- Born: 1763 Penzance, Cornwall
- Died: 30 March 1829 (aged 65–66) London
- Occupation: Physician

= Stephen Luke =

English physician

Stephen Luke (1763 – 30 March 1829) was an English physician.

==Early life==
Luke second son of Stephen Luke, was born at Penzance, Cornwall, in 1763. He was sent to the school of the Rev. James Parker, was then apprenticed to Richard Moyle, apothecary, of Marazion, and subsequently studied medicine in London and Paris for three years, becoming a member of the Corporation of Surgeons. After a short period of practice in London he returned to Cornwall and practised at Helston. He obtained the degree of M.D. from the University of Aberdeen, 24 June 1792.

== Career ==
Luke settled as a physician at Falmouth, where he soon attained a large practice and was elected mayor in 1797. He was captain of the Pendennis volunteer cavalry in the same year and the original promoter of the Pendennis artillery volunteers. He became an extra-licentiate of the Royal College of Physicians 23 July 1806. He entered in 1808 at Jesus College, Cambridge, and in 1811 took a house in Exeter for a short stay. Practice, however, came to him, and he stayed there nearly four years. He was admitted a licentiate of the College of Physicians 26 June 1815, and took a house in Cavendish Square, London.
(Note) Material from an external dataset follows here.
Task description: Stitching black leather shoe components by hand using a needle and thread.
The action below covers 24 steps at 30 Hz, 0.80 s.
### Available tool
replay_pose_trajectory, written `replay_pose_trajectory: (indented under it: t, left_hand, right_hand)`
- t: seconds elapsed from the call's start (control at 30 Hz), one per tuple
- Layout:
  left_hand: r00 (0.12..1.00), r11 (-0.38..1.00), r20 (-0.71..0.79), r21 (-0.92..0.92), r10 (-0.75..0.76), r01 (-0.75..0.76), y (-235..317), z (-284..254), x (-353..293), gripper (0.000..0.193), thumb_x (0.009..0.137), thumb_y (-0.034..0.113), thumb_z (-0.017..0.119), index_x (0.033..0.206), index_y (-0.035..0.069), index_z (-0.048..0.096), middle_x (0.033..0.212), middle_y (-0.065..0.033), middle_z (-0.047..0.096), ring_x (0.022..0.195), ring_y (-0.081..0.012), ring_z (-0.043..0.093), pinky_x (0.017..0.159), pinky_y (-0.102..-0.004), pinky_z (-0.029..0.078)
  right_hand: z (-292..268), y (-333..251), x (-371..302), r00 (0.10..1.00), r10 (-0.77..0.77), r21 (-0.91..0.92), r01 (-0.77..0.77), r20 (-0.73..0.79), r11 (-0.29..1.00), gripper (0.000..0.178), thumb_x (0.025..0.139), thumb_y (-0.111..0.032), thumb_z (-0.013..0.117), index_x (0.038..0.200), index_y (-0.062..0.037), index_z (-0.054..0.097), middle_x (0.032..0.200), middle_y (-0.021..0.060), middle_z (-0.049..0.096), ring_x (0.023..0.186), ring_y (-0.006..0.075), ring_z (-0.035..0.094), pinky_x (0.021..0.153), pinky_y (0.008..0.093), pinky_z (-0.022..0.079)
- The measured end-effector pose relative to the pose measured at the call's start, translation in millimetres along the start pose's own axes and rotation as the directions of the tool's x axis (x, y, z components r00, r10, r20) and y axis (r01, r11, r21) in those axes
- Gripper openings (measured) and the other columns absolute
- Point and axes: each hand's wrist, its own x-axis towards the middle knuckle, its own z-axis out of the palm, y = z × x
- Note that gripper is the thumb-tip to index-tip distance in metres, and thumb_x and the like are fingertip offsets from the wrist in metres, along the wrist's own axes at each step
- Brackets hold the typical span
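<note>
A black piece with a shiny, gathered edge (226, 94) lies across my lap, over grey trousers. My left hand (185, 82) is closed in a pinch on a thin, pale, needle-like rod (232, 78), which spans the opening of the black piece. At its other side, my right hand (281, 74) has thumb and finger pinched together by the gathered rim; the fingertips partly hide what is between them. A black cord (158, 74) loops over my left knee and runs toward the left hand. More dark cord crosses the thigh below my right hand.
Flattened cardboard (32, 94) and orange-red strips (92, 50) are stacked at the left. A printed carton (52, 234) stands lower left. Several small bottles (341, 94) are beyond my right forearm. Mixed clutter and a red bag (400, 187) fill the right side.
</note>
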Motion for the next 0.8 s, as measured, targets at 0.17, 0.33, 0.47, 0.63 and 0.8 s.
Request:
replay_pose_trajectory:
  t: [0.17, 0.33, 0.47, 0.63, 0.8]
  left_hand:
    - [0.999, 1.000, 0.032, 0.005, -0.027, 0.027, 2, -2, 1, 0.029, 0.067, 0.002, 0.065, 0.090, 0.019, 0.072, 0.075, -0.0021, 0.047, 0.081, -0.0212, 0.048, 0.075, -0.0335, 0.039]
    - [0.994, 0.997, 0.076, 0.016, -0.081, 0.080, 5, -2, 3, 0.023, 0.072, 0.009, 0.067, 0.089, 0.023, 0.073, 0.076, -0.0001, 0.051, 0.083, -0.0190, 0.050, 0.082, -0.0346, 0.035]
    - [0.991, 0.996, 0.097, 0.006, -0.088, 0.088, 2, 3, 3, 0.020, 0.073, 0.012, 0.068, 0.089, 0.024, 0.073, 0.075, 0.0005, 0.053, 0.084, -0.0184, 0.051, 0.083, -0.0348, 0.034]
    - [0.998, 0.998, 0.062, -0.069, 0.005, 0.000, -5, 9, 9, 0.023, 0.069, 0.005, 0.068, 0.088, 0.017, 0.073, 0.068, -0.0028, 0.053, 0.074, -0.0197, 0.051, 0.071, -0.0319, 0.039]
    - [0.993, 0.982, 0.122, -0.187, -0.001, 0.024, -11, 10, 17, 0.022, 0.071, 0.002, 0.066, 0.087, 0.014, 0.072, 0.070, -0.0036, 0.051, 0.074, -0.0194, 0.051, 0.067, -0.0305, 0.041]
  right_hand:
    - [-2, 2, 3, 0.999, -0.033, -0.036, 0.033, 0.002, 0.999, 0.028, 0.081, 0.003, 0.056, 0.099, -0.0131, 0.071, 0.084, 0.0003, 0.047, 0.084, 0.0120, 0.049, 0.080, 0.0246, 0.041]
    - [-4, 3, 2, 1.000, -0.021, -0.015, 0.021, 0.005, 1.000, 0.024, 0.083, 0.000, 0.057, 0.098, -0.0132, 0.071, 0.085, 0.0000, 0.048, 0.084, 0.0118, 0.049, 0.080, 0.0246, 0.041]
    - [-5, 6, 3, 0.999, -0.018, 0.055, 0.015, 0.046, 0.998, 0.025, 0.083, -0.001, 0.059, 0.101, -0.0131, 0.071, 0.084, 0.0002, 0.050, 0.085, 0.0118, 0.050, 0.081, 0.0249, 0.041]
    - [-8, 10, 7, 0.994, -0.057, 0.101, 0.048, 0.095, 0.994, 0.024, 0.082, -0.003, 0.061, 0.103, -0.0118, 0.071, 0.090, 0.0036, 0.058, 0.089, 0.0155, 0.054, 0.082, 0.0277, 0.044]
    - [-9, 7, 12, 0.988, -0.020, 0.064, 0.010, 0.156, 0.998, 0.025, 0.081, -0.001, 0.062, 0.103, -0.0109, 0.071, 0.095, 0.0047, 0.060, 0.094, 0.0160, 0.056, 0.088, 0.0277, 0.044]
He graduated M.B. at Cambridge later in 1815 and M.D. in 1821. In 1828 he was made physician extraordinary to George IV. He died in London 30 March 1829. He married Harriot, daughter of Philip Puron Vyvyan of Tresmarrow, South Petherwin.

Luke contributed an essay on nitrous acid in dropsy to Thomas Beddoes's ‘Contributions to Physical and Medical Knowledge,’ 1799. In this he describes a single case of cirrhosis of the liver in which, after tapping, nitrous acid was of use as a diuretic. He also added ‘Observations on the Diseases of Cornwall’ to Richard Polwhele's ‘History of Cornwall,’ 1806.